Let $V$ be a vector space over $K$ and $v_1, ... v_n$ linearly independent, and $v_{n+1} \in V$ \ Span{$v_1, ... v_n$}. Show that $v_1, ... v_n, v_{n+1}$ are linearly independent.
Any idea how to prove that ?
My idea is that if $v_{n+1} \notin$ Span{$v_1, ... v_n$}, then it cannot be expressed as linear combination of those vectors. Also $v_1, ... v_n$ linearly independent means $$a_1v_1 + .... a_nv_n = 0 \implies a_1 = ... = a_n = 0$$
But if we write $$ a_1v_1 + .... a_nv_n + a_{n+1}v_{n+1} = 0$$ then we have $$ a_1v_1 + .... a_nv_n = - a_{n+1}v_{n+1} $$
Which isn't necessarily zero, isn't it ? Or is what I did until now wrong ?

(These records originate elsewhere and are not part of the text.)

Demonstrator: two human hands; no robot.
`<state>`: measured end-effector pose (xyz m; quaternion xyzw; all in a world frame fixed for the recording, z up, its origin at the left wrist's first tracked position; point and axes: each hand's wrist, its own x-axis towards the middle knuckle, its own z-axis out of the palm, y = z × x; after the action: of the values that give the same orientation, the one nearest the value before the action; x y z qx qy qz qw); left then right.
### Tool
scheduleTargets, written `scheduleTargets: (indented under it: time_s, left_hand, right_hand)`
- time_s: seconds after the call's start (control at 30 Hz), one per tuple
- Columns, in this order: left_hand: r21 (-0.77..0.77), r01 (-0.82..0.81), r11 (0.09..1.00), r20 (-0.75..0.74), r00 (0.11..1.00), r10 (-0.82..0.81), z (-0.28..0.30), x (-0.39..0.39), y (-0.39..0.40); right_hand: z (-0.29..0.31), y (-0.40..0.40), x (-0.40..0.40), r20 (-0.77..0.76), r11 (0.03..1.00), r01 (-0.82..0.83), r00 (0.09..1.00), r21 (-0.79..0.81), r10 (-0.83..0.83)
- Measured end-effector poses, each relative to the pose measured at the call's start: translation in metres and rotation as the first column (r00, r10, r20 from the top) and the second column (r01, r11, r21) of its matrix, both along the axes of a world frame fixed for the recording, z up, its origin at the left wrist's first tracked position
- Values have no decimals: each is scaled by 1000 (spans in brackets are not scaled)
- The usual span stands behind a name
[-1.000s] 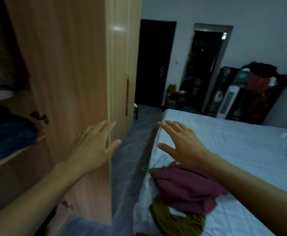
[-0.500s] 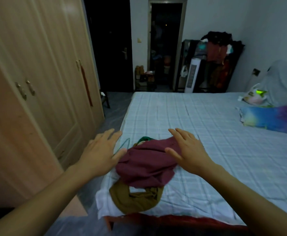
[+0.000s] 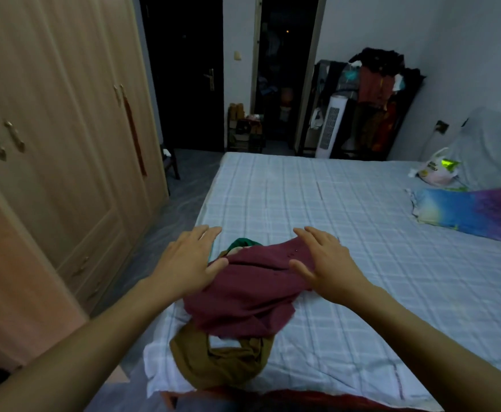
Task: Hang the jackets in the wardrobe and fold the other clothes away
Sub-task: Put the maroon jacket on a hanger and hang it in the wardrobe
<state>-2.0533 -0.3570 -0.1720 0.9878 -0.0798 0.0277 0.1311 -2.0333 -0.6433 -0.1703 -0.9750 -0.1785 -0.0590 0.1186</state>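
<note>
A tall light-wood wardrobe [image 3: 65, 138] with brass handles fills the frame from nine to eleven o'clock, its panelled doors shut; a second ago the person faced an open door with the left palm on its edge, and has since turned to the bed. The left hand [image 3: 188, 260], fingers straight and spread, now rests on the left edge of a crumpled maroon cloth garment [image 3: 243, 295] at six o'clock, gripping nothing. That garment lies over a mustard-brown one [image 3: 222, 361], with a green scrap [image 3: 242, 242] showing at its far edge, all near the corner of the pale blue checked bed [image 3: 362, 233]. The right hand [image 3: 328, 263], equally flat and open, has come down onto the garment's right side. Folding, it seems, is next. At three o'clock lies a rainbow-dyed pillow [image 3: 469, 212].
</note>
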Motion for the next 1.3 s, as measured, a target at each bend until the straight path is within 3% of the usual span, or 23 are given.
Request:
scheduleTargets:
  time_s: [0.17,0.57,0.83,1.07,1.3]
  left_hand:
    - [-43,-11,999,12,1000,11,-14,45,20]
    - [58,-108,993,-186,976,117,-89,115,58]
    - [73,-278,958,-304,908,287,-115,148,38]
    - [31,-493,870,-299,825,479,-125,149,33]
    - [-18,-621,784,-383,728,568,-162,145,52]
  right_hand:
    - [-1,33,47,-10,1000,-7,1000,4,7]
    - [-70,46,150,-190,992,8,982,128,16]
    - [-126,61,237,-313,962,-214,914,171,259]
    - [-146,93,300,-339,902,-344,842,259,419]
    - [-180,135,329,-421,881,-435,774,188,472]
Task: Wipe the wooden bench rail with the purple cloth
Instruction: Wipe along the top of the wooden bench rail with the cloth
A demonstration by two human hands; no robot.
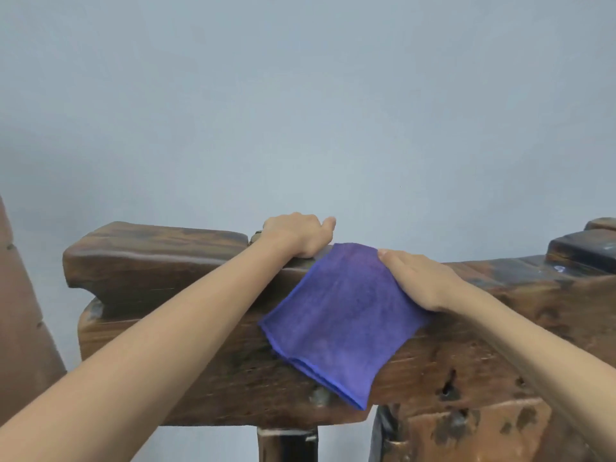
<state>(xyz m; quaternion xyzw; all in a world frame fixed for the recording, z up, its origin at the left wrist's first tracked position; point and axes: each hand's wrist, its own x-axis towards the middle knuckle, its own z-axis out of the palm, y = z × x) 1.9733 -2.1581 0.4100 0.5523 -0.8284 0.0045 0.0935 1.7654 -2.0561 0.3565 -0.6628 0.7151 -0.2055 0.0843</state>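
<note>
Far left, a reddish-brown wooden piece (20, 311) sat at the frame edge, partly cut off. Next, the wooden bench rail (160, 261) ran across the view, dark and weathered, with a pale grey wall (300, 95) behind it. Your left hand (296, 236) rested on the rail's top edge, fingers curled over the far side, thumb sticking out to the right; it gripped the rail, just beside the cloth's upper corner. The purple cloth (343, 321) was folded and draped over the rail's top and down its near face, the lower hem hanging past the rail's bottom edge. Your right hand (420, 281) lay flat on the cloth's upper right part, fingers straight, pressing it to the wood. Hands were close together but not touching. Below, a dark post (286, 445) stood under the rail. Far right, a raised dark block (583, 250) sat on top of the rail.
</note>
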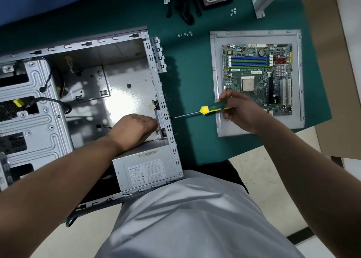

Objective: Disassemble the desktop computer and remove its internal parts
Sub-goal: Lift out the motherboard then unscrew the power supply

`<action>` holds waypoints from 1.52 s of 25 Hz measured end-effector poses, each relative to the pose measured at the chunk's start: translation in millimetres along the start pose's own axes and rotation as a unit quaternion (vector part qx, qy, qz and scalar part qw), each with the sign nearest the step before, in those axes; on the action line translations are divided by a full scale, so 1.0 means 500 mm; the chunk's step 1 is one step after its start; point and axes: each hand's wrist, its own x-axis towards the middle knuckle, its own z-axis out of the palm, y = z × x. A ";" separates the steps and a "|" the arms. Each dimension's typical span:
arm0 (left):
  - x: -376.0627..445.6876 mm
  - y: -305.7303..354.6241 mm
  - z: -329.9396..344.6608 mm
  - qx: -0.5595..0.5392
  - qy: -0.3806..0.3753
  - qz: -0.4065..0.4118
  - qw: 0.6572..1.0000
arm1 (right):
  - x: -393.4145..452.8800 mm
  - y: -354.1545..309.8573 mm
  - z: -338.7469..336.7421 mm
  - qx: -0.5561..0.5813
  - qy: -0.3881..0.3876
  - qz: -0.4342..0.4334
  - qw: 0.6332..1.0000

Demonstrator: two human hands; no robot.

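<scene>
Steel case (88, 66) lies open on its side, so its rear wall faces the right hand (237, 111), which grips a screwdriver (203, 110) against a rear screw. Inside, the left hand (134, 129) holds the fan (161, 119), probably bracing it. Motherboard (257, 78) lies apart.

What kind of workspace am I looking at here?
Probably an electronics repair or teardown bench: a green work mat holds an opened computer case, a removed motherboard on a metal panel, and loose screws. The right hand holds a screwdriver.
</scene>
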 end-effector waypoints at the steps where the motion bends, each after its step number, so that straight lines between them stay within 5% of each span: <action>1: 0.000 -0.001 0.001 0.001 0.000 -0.001 1.000 | -0.002 -0.002 -0.002 0.056 -0.022 0.018 0.998; 5: 0.000 -0.002 0.005 0.007 0.013 -0.007 1.000 | 0.001 0.006 0.008 -0.076 0.013 0.017 0.997; 10: 0.001 -0.002 0.008 0.004 0.040 -0.003 0.999 | -0.001 0.010 -0.001 0.108 -0.029 0.018 0.994; 15: 0.000 -0.004 0.012 0.000 0.039 -0.001 0.999 | 0.014 0.019 0.015 -0.104 0.083 -0.005 0.991; 20: 0.000 -0.005 0.013 0.005 0.041 0.000 0.999 | 0.022 0.021 0.000 0.114 0.008 0.021 0.993; 30: -0.002 -0.011 0.021 0.006 0.051 0.009 0.999 | 0.008 0.028 0.020 0.152 0.087 -0.012 0.984; 34: 0.000 -0.009 0.019 0.000 0.054 0.016 0.998 | -0.007 0.063 0.063 -0.056 0.160 -0.085 0.982; 38: -0.001 -0.009 0.018 0.001 0.054 0.013 0.998 | -0.005 0.092 0.103 -0.293 0.150 -0.194 0.924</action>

Suppose $v_1,...,v_{n+1}$ are linearly dependent. Then there exist $a_i$, not all zero such that $$a_1v_1+...+a_nv_n+a_{n+1}v_{n+1} = 0.$$
If $a_{n+1}=0$ then the linear independence of $v_1,...,v_n$ implies that $a_i=0$ for $1 \leq i \leq n$, which contradicts our choice of $a_i$ (not all zero).
If $a_{n+1} \neq 0$ then $$ v_{n+1} = -\frac{a_1}{a_{n+1}}v_1-...-\frac{a_n}{a_{n+1}}v_n$$ showing that $v_{n+1}$ is in the subspace generated by $v_1,...v_n$.